Красное колесо. Узел 4. Апрель Семнадцатого. Книга 2. Александр Солженицын
в успокаивающе полное лицо жены и милое лученье глаз её.
– Самое страшное, Нуся, даже не эти социалисты из Исполнительного Комитета. Они – саранча, да. Но за эти два месяца – и весь наш рабочий класс… И весь народ наш… показал себя тоже саранчой.
И – что же дальше?
И – что же нам теперь?..
115
Поручику Харитонову в роту из штаба полка, по телефону:
– У вас – братание сегодня ожидается?
– Наверно, да, – имел он силу ещё усмехнуться. – Погода хорошая, отчего б не обняться, не поторговать?
– Ну ждите, к вам идут.
Так из ряда уныло безсмысленных дней выдался чем-то примечательный.

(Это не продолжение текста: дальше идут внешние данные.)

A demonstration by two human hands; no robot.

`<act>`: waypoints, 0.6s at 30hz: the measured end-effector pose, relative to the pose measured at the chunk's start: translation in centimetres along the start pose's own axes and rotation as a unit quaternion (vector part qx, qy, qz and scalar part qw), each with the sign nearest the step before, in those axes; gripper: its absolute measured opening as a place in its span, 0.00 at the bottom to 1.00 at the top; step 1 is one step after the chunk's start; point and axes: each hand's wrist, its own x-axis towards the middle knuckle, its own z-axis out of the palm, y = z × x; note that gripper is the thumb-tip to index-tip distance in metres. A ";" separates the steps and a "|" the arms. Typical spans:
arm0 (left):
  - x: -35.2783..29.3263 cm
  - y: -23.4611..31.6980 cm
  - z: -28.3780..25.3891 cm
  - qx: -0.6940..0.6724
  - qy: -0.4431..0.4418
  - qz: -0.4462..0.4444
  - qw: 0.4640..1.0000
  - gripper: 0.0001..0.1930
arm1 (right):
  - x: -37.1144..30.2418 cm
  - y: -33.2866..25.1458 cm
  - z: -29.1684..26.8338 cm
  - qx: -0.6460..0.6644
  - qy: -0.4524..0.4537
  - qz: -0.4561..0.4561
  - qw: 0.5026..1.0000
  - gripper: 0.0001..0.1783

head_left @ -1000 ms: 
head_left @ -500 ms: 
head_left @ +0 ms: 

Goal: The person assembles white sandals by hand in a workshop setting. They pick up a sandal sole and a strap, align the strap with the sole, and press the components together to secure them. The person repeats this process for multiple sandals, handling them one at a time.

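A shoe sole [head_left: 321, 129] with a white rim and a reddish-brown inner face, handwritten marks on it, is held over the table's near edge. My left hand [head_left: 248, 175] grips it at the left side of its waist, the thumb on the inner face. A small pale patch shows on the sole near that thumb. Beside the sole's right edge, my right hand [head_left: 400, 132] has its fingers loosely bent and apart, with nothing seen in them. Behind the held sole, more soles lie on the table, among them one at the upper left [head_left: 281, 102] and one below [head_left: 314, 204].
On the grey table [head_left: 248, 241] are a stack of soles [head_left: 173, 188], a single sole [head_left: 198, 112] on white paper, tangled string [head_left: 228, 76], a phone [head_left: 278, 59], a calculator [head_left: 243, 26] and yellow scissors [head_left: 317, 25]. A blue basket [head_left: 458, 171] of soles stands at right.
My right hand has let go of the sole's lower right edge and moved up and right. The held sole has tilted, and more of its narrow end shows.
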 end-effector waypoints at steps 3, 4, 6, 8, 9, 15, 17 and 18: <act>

Рассчитал время, вышел навстречу в ход сообщения, – шёл к нему командир полка с ординарцем, и ещё какой-то полный, низенький, без военной выправки, в форме земгусара. Старого командира полка отчислили ещё в марте, вместо него был новый – полковник с роскошными белокурыми скобелевскими бакенбардами, пожилой, грузный и заботливый. Он назначен был с нестроевой должности; по нынешней необычной обстановке сохранял большую дозу хладнокровия перед безобразиями и старался спасти в полку, что ещё можно. Вообще же, кажется, он надеялся, что его так же скоро отчислят с должности, как и назначили.
– Вот, поручик, к вам гость – господин Горвиц, корреспондент «Русской воли». Он желает понаблюдать нашу жизнь, и особенно братание.
Они стояли в расширении, на развилке ходов. Корреспондент выдвинулся вперёд, левой рукой быстро отвёл офицерскую сумку, правую быструю руку протянул на рукопожатие:
– Подписываюсь Самойлов, может быть читали.
Ладонь у него была мягкая, лицо всё брито, но не сегодня, а то даже и не вчера, по походным обстоятельствам, равномерно начала выпирать густая чёрная щетинка.
Повёл их в ротную землянку. Очень не любил Харитонов этих господ, приезжающих из тыла, а особенно из Петрограда. Недавно был оттуда, тоже в земской форме, и такую несусветицу нёс серьёзно: пагубные явления в армии? – это пережитки старого режима, разврата в старой армии, ещё не побеждённые оздоровляющим революционным веяньем; рост дезертирства? – это недоверие к революции наиболее преданных народному делу людей, и вот они едут, чтобы сами присутствовать в начинающейся борьбе за землю и волю.
Дебри непроходимые! – и разве можно через них друг друга понять и о чём-то разговаривать? И как изворотливо они в себе выращивают эту дичь, ни с какой жизнью не связанную.
Но Самойлов оказался смышлёный, карие глаза живые и понятливые, никакой подобной чуши не нёс. Спрашивал: бывает ли кто из офицеров на братаниях? Никогда. А может – из вольноопределяющихся и кто знает немецкий язык? Нет у нас вольноопределяющихся.
– Зря вы не бываете.
Полковник часто гладил пальцами по пышным своим бакенбардам:
– Наше положение никак не позволяет туда с ними ходить.